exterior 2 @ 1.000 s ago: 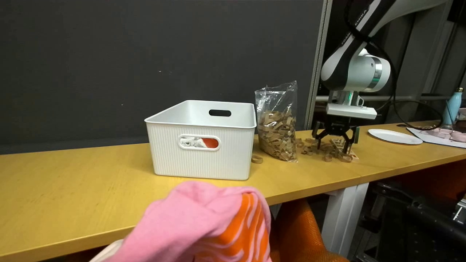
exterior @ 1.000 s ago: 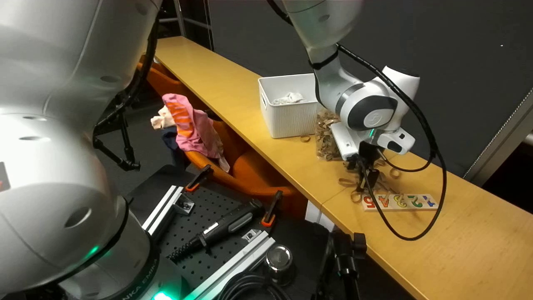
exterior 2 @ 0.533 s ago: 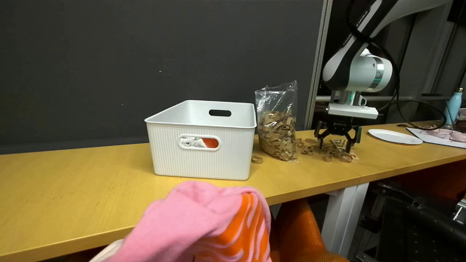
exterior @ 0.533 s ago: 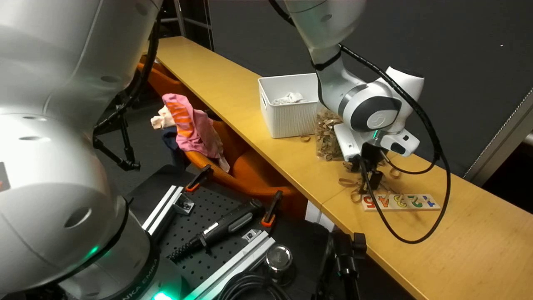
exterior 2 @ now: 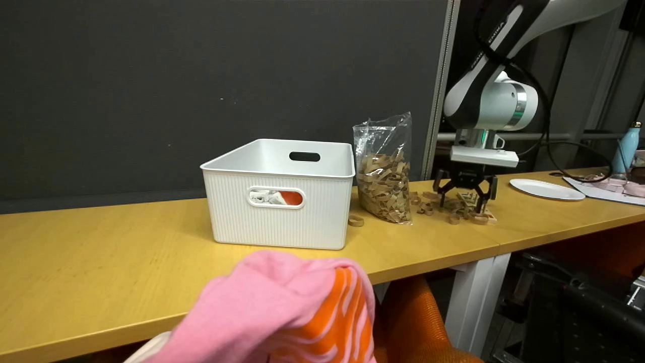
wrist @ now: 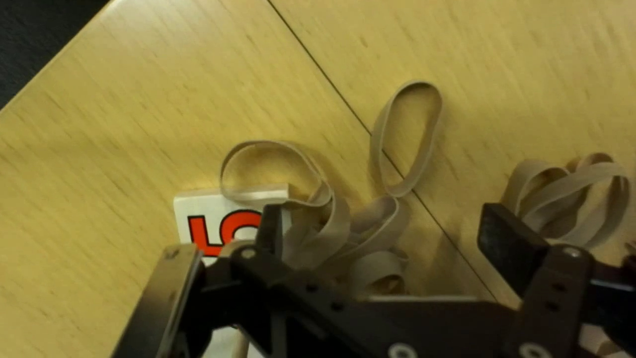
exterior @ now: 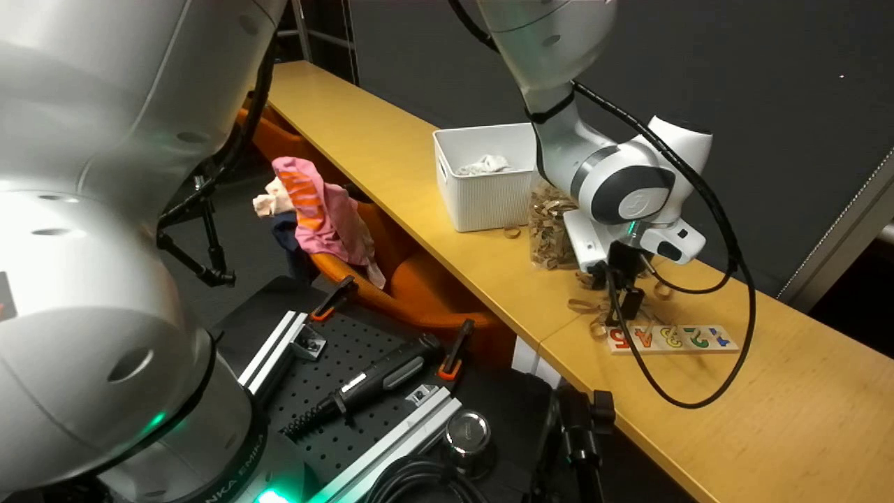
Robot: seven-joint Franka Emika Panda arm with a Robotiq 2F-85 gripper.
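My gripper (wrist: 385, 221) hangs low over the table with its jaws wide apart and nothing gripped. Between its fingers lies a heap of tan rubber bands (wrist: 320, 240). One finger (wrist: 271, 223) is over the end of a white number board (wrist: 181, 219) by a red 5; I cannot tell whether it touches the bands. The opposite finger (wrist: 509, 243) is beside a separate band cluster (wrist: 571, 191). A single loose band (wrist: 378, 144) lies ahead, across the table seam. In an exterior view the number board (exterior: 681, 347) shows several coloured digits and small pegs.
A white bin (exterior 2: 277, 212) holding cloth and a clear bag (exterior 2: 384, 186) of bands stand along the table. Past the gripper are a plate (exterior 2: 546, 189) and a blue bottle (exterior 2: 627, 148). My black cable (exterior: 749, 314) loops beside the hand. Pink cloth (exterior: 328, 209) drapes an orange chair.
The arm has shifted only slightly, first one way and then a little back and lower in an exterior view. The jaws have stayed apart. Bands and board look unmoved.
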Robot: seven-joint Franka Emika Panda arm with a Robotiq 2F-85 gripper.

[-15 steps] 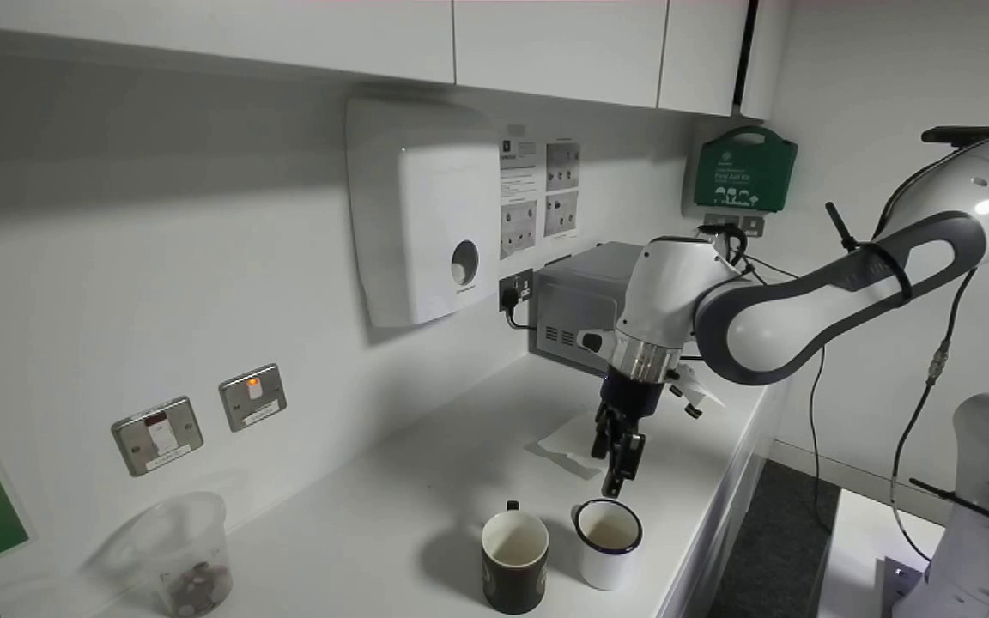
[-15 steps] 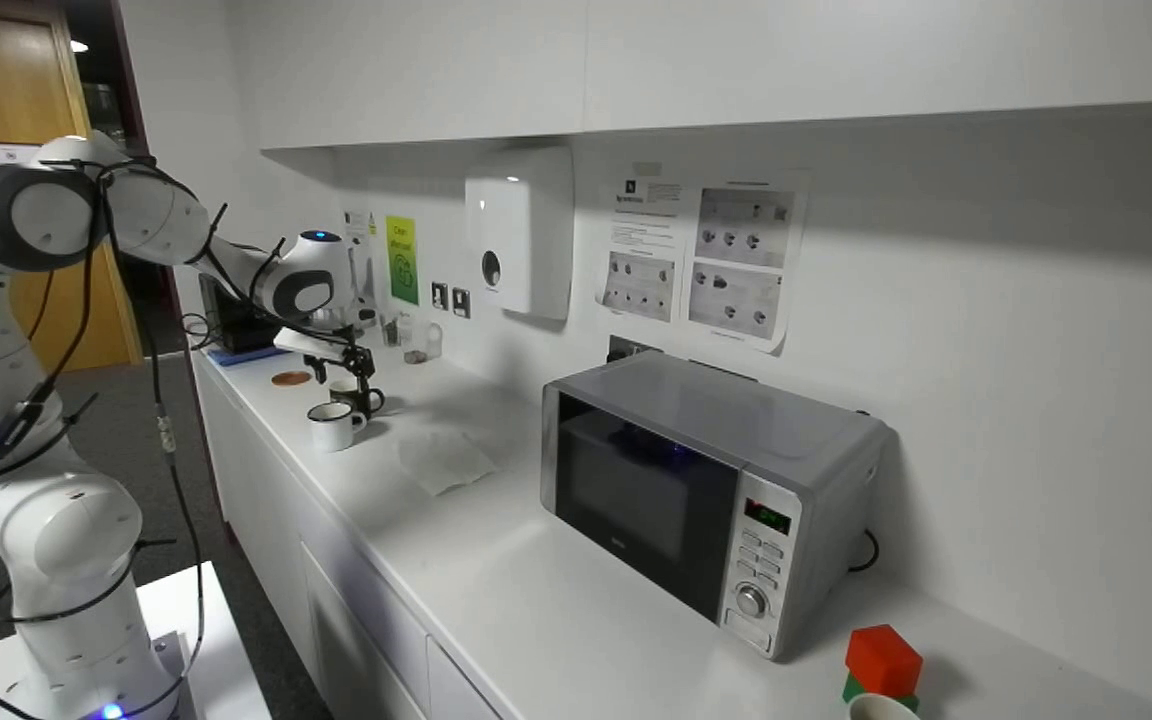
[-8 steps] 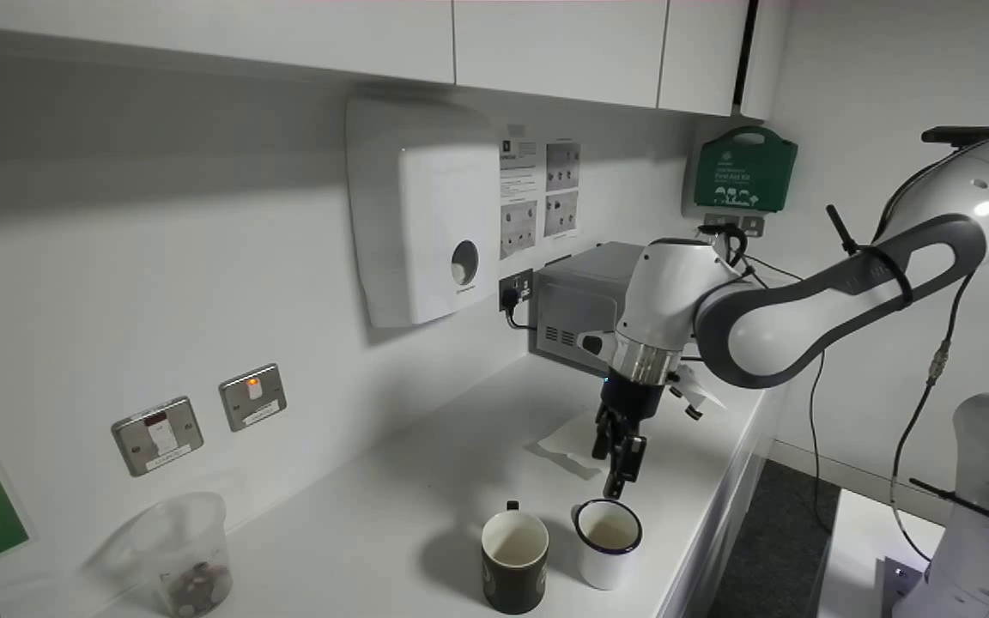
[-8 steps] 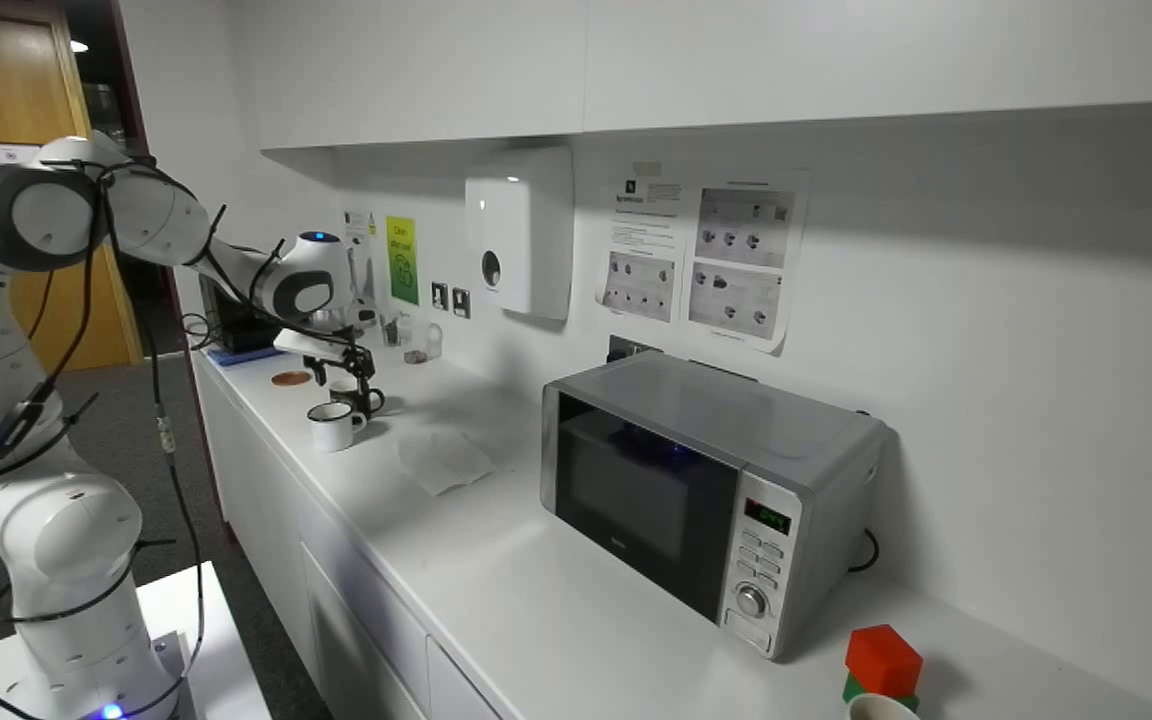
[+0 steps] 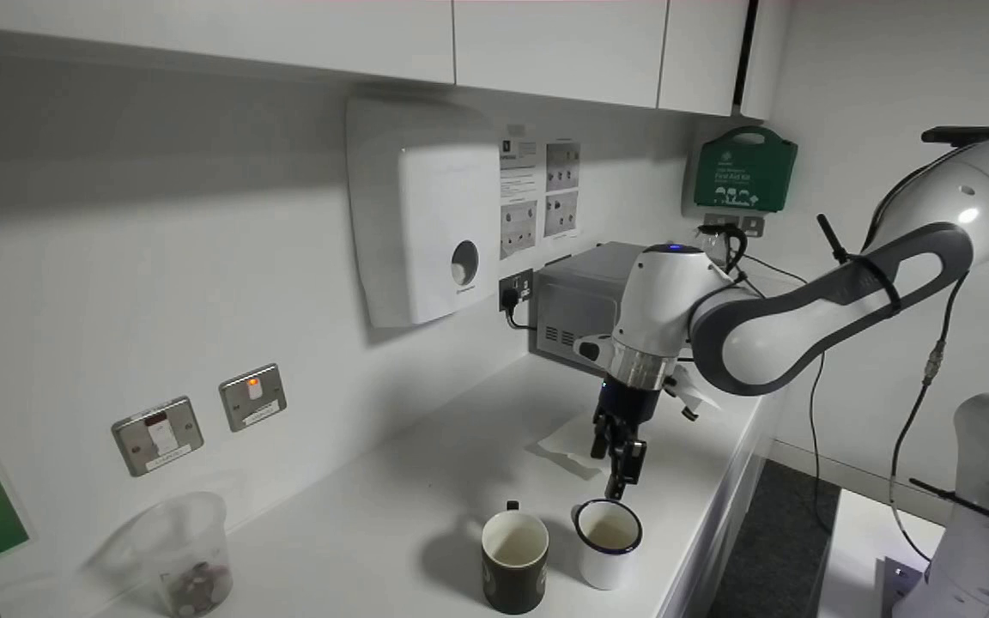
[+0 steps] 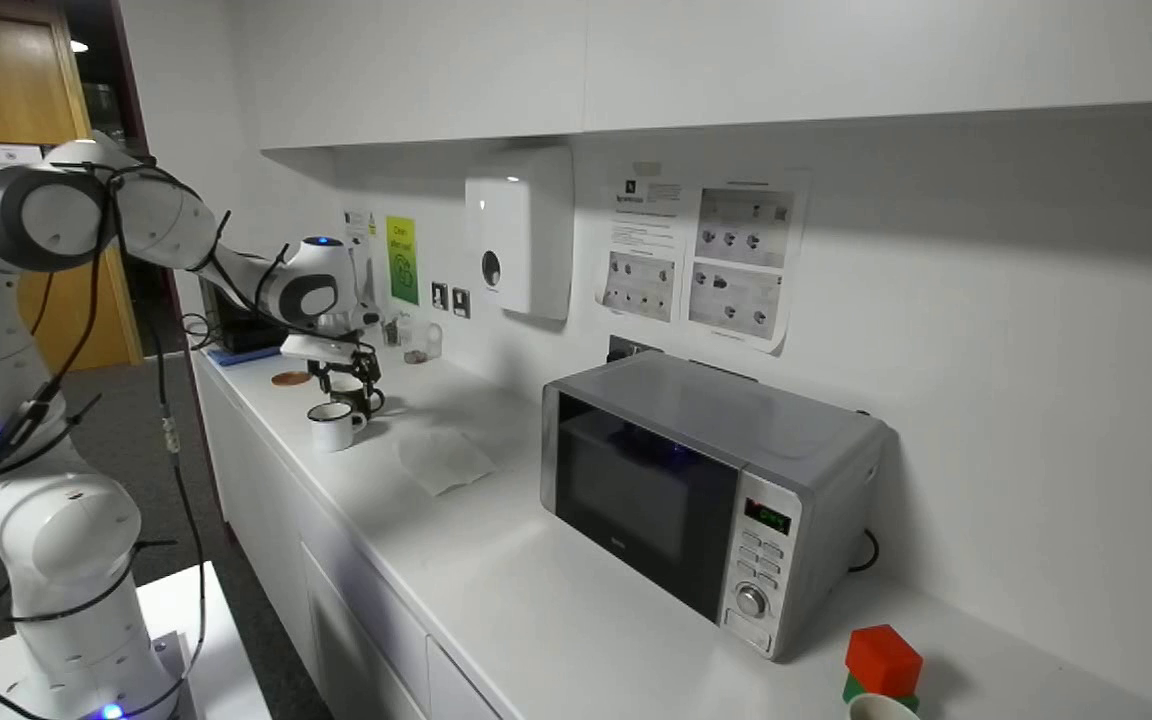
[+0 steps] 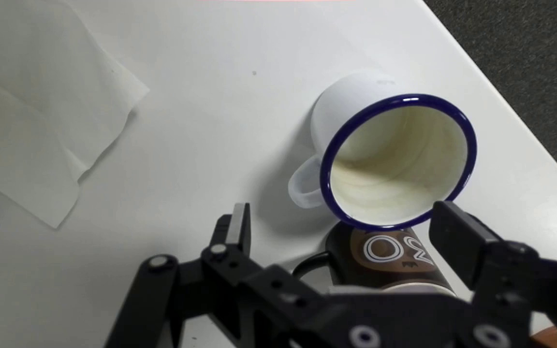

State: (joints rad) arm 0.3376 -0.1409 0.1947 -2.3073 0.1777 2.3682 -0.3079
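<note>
White enamel, banded dark blue at the rim, forms the cylindrical mug that I see standing upright near the front edge of the smooth white surface, where it borders the dark grey floor. Brownish staining marks the mug's cream interior; its white loop handle points away from that edge. My black two-fingered end effector hangs just over this mug, its fingers spread wide apart; in an exterior view its lower fingertip appears against the rim line, and I cannot tell whether the two touch. Just beside the enamel mug, farther in from the front edge, stands a black cylindrical mug, also cream inside; in my wrist view its side bears a brown-and-white face motif. A thin, creased white sheet lies between the mugs and a silver-grey, box-shaped microwave oven, which stands toward the back edge, black door facing the front edge. Past the microwave, a red block shows above a green block and the pale rim of a cup cut off by the frame. Close to the back edge, past the mugs, I see a clear plastic container with dark contents at its bottom.
</note>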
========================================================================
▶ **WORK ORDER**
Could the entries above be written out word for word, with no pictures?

▶ **WRITTEN SOLUTION**
exterior 2 @ 1.000 s ago: 
exterior @ 1.000 s ago: 
exterior 2 @ 0.533 s ago: 
exterior @ 0.533 s ago: 
exterior 2 @ now: 
wrist @ now: 
exterior @ now: 
Robot: seven-joint Franka Emika Panda arm with a Robotiq 2F-85 gripper.
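My gripper (wrist: 385, 221) hangs low over the table with its jaws wide apart and nothing gripped. Between its fingers lies a heap of tan rubber bands (wrist: 320, 240). One finger (wrist: 271, 223) is over the end of a white number board (wrist: 181, 219) by a red 5; I cannot tell whether it touches the bands. The opposite finger (wrist: 509, 243) is beside a separate band cluster (wrist: 571, 191). A single loose band (wrist: 378, 144) lies ahead, across the table seam. In an exterior view the number board (exterior: 681, 347) shows several coloured digits and small pegs.
A white bin (exterior 2: 277, 212) holding cloth and a clear bag (exterior 2: 384, 186) of bands stand along the table. Past the gripper are a plate (exterior 2: 546, 189) and a blue bottle (exterior 2: 627, 148). My black cable (exterior: 749, 314) loops beside the hand. Pink cloth (exterior: 328, 209) drapes an orange chair.
The arm has shifted only slightly, first one way and then a little back and lower in an exterior view. The jaws have stayed apart. Bands and board look unmoved.
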Robot: seven-joint Franka Emika Panda arm with a Robotiq 2F-85 gripper.

[-15 steps] 
[-15 steps] 
[-8 steps] 
[-8 steps] 
[+0 steps] 
[+0 steps] 
[+0 steps] 

State: (joints rad) arm 0.3376 -0.1409 0.1947 -2.3073 0.1777 2.3682 -0.3079
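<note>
White enamel, banded dark blue at the rim, forms the cylindrical mug that I see standing upright near the front edge of the smooth white surface, where it borders the dark grey floor. Brownish staining marks the mug's cream interior; its white loop handle points away from that edge. My black two-fingered end effector hangs just over this mug, its fingers spread wide apart; in an exterior view its lower fingertip appears against the rim line, and I cannot tell whether the two touch. Just beside the enamel mug, farther in from the front edge, stands a black cylindrical mug, also cream inside; in my wrist view its side bears a brown-and-white face motif. A thin, creased white sheet lies between the mugs and a silver-grey, box-shaped microwave oven, which stands toward the back edge, black door facing the front edge. Past the microwave, a red block shows above a green block and the pale rim of a cup cut off by the frame. Close to the back edge, past the mugs, I see a clear plastic container with dark contents at its bottom.
</note>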

Exercise complete, with nothing further to add.